:: Your instructions ::
Although the listing contains pictures, reproduce only its text, exactly as written.

:: Dataset section ::
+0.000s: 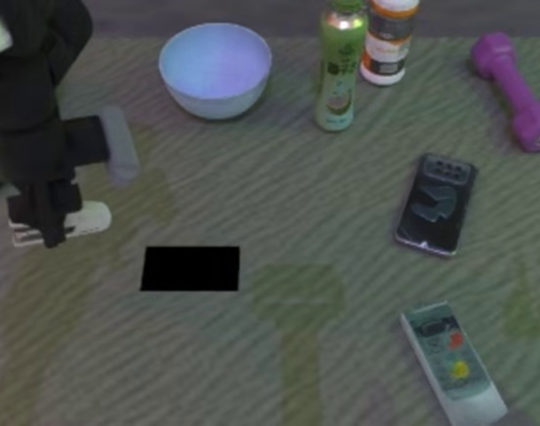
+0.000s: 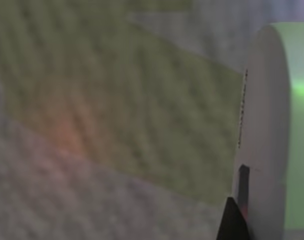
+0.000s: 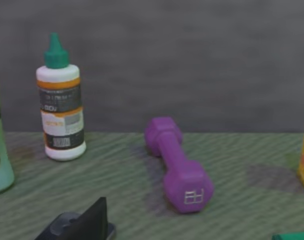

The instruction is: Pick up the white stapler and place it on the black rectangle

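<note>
The white stapler (image 1: 90,217) lies on the mat at the far left of the table. My left gripper (image 1: 48,226) is down over the stapler's left part, and only its two ends show past the gripper. Very close in the left wrist view, the white stapler (image 2: 264,125) stands out with a dark slit along its side. The black rectangle (image 1: 190,269) lies flat and bare, to the right of the stapler and a little nearer the front edge. My right arm is out of the top view. One dark fingertip (image 3: 94,215) of it shows far off centre, holding nothing.
A pale blue bowl (image 1: 215,69), a green bottle (image 1: 339,67) and a white orange-banded bottle (image 1: 389,40) stand along the back. A purple dumbbell (image 1: 513,89) lies at the back right, a black phone (image 1: 436,204) at the right, and a grey-white remote (image 1: 451,359) at the front right.
</note>
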Motion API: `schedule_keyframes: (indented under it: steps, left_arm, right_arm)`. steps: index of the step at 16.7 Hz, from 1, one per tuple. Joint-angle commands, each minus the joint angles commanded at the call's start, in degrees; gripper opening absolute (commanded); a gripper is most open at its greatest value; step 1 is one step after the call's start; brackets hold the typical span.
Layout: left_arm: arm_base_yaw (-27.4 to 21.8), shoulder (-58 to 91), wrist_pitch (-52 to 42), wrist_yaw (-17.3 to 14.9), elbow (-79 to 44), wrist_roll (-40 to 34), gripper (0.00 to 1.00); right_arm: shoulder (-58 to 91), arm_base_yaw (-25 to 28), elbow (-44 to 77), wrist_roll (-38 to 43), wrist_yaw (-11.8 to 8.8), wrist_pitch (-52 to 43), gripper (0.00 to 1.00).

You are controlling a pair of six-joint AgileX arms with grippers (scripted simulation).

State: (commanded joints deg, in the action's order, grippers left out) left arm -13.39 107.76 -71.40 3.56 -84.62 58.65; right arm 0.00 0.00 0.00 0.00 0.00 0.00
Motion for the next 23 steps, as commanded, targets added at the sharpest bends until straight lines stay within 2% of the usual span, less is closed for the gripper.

:: The answer ::
+0.000s: 
+0.000s: 
+0.000s: 

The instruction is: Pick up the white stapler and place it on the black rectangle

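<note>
The white stapler (image 1: 90,217) lies on the mat at the far left of the table. My left gripper (image 1: 48,226) is down over the stapler's left part, and only its two ends show past the gripper. Very close in the left wrist view, the white stapler (image 2: 264,125) stands out with a dark slit along its side. The black rectangle (image 1: 190,269) lies flat and bare, to the right of the stapler and a little nearer the front edge. My right arm is out of the top view. One dark fingertip (image 3: 94,215) of it shows far off centre, holding nothing.
A pale blue bowl (image 1: 215,69), a green bottle (image 1: 339,67) and a white orange-banded bottle (image 1: 389,40) stand along the back. A purple dumbbell (image 1: 513,89) lies at the back right, a black phone (image 1: 436,204) at the right, and a grey-white remote (image 1: 451,359) at the front right.
</note>
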Motion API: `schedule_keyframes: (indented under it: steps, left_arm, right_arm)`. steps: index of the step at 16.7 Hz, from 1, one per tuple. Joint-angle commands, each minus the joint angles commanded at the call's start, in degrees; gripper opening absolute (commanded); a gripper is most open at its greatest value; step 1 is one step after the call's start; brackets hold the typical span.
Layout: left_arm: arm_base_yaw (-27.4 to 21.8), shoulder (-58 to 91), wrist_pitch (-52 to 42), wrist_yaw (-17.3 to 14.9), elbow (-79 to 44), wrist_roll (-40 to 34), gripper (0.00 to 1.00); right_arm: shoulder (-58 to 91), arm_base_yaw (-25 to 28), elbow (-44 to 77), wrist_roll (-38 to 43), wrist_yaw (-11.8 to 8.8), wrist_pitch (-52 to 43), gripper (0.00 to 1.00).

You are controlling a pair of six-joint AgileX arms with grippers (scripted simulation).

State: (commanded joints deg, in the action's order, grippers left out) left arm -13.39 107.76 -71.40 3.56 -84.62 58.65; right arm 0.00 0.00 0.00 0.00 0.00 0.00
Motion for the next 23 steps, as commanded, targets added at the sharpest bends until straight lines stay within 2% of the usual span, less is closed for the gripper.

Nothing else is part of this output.